In July 2014, the Supreme Court granted defendants’ petition to “resolve confusion in the lower courts as to whether the Natural Gas Act preempts retail customers’ state antitrust law challenges to practices that also affected wholesale rates.”8 The Supreme Court affirmed the Ninth Circuit’s ruling, holding that the NGA did not preempt the state-law antitrust claims at issue. The Court held that “in passing the Act, Congress occupied the field of matters relating to wholesale sales and transportation of natural gas in interstate commerce,”9 but emphasized the importance of considering the target at which the state law antitrust claims aim.

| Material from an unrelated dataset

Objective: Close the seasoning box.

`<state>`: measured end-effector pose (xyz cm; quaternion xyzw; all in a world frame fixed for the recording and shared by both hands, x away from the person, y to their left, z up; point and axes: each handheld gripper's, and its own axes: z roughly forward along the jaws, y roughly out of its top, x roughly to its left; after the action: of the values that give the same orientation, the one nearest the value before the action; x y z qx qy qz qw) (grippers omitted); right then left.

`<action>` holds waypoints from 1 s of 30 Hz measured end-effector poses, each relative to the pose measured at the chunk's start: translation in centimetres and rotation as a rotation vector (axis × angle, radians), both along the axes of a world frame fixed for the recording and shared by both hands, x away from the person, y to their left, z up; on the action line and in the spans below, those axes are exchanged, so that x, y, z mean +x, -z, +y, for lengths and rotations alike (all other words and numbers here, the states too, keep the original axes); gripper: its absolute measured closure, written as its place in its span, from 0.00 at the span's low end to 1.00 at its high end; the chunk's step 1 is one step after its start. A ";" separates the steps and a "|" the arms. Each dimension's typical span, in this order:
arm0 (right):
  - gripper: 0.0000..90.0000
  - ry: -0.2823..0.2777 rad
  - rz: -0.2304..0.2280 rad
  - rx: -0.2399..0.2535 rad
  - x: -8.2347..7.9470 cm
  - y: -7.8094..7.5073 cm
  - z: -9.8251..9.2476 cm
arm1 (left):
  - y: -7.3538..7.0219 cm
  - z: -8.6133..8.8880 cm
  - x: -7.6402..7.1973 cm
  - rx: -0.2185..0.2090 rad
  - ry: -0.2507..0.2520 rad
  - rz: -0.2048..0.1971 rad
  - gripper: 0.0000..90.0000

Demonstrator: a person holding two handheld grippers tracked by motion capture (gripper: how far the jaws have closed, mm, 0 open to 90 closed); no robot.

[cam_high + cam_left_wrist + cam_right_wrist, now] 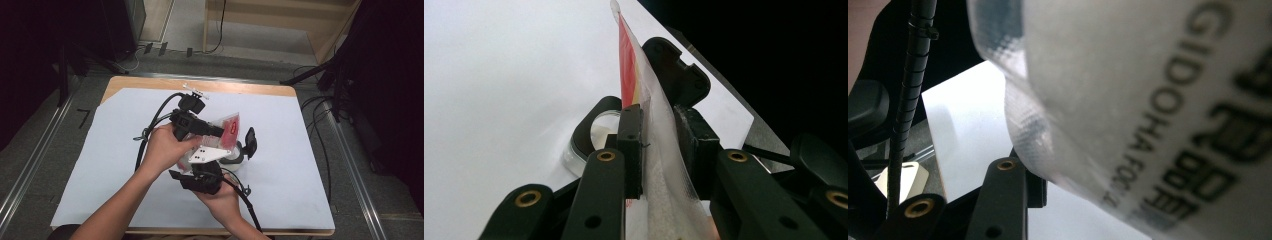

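A clear plastic bag with a red label and white grains inside is held up over the middle of the table. My left gripper reaches in from the left. In the left gripper view its jaws pinch the bag edge-on. My right gripper comes up from below, with a grey three-cornered plate on top. In the right gripper view the bag with black lettering lies across the jaws, one finger against its edge and the other hidden. A small round clear container sits under the bag.
White paper covers the wooden table. Cables trail from both grippers across it. Dark stands and floor cables surround the table, and metal rails run along both sides.
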<state>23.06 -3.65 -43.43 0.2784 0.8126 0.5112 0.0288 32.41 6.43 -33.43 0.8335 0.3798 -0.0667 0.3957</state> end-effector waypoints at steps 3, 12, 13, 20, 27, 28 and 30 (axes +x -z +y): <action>0.71 -0.002 -0.007 -0.005 0.0 0.0 0.0 | -0.1 0.0 0.0 0.004 0.000 -0.004 0.83; 0.72 -0.018 -0.021 -0.010 0.5 -0.1 0.0 | -0.5 0.1 -0.3 0.025 -0.021 -0.047 0.83; 0.71 -0.021 -0.021 -0.008 0.5 -0.1 0.1 | -0.5 0.1 -0.4 0.027 -0.027 -0.050 0.83; 0.71 -0.041 -0.021 -0.001 0.8 -0.1 0.5 | -0.6 0.5 -0.4 0.037 -0.042 -0.059 0.83; 0.71 -0.042 -0.021 -0.002 0.8 -0.1 0.5 | -0.5 0.5 -0.4 0.033 -0.042 -0.054 0.83; 0.71 -0.044 -0.020 -0.001 0.8 -0.1 0.5 | -0.5 0.5 -0.5 0.030 -0.046 -0.053 0.83; 0.71 -0.043 -0.021 -0.001 0.7 0.0 0.5 | -0.5 0.5 -0.5 0.033 -0.042 -0.053 0.83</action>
<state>23.80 -3.14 -43.38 0.2553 0.8183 0.5143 0.0264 31.95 6.89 -32.94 0.8332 0.3879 -0.0300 0.3929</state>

Justice Breyer, writing for the majority and distinguishing a number of previous cases finding preemption under the NGA, stressed that the NGA was drafted with “meticulous regard for the continued exercise of state power, not to handicap or dilute it in any way,” including the power to regulate retail gas sales. The Court held that “where (as here) a state law can be applied to nonjurisdictional [retail] as well as jurisdictional [wholesale] sales, we must proceed cautiously, finding pre-emption only where detailed examination convinces us that a matter falls within the pre-empted field as defined by our precedents.”10 “Those precedents emphasize the importance of considering the target at which the state law aims in determining whether that law is pre-empted.”11 The Court held that in this case the aim was “retail prices,” which are “firmly on the States’ side of that dividing line.”12The Court further noted that states have “a long history” of providing common-law and statutory remedies for unfair business practices, and thus held the state antitrust law claims at issue here were not field preempted by the NGA.

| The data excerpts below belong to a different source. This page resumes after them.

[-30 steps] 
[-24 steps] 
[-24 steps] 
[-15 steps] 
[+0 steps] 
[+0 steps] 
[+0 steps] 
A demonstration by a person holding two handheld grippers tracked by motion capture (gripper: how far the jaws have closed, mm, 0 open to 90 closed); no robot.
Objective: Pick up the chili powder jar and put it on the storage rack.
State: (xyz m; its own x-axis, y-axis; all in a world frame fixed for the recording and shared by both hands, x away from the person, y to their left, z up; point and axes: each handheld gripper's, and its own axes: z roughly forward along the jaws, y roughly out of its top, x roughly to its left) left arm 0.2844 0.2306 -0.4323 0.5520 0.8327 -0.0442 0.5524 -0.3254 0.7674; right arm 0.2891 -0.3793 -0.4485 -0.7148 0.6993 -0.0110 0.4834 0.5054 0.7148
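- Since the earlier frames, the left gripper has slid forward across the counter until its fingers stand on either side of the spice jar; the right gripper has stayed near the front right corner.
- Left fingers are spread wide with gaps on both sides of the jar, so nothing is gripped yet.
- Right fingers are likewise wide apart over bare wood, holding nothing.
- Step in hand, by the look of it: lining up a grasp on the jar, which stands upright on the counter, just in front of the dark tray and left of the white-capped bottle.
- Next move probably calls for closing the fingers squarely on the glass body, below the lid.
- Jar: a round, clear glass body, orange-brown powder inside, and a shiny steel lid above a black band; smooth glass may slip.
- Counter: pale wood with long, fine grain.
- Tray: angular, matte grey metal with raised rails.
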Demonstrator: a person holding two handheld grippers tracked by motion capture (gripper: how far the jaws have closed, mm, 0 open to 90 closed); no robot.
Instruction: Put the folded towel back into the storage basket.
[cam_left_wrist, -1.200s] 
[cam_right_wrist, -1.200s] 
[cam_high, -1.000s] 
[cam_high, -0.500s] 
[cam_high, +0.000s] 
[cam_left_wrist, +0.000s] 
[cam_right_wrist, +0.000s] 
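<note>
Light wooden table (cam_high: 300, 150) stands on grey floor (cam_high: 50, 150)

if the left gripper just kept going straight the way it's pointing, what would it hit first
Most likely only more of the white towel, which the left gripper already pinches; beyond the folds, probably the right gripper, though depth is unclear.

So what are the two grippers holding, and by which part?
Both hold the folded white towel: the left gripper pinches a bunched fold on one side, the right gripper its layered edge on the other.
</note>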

In making this finding, however, the Court explicitly “leave[s] conflict pre-emption questions for the lower courts to resolve.”13 The Court relied on this distinction between field and conflict preemption to distinguish a Supreme Court opinion finding for NGA preemption. The prior case dealt with federal action to curtail gas deliveries to all customers, including retail customers.14 The Court also noted that there has been no determination by the FERC that its regulation preempts the field into which Respondents’ state antitrust claims fall—specifically, FERC has not found that its “detailed rules governing manipulation of price indices” preempt state antitrust suits where retail rates are affected, and the Court does “not consider what legal effect such a determination might have.”15
Justice Scalia, in a dissenting opinion joined by Chief Justice Roberts, held that the Court’s “make-it-up-as-you-go-along approach to preemption has no basis in the Act, contradicts our cases, and will prove unworkable in practice.”16 He further said that the NGA and case law interpreting it “draw a firm line between national and local authority over this trade: If the Federal Government may regulate a subject, the States may not . . . [t]oday the Court smudges this line” by holding that States may use their antitrust laws to regulate practices already regulated federally.17
This case raises significant federalism concerns, and is a particularly important development when considering the scope of FERC’s enforcement authority versus state authorities in the future. Companies that do business in multiple states may also be concerned about having to comply with what the dissent termed “discordant regulations of 50 states.”18 The 7-2 decision also may signal a willingness by the majority of the Court to accept concurrent federal and state regulation, particularly with respect to regulation of energy companies, presenting substantial compliance challenges for natural gas companies and pipelines going forward.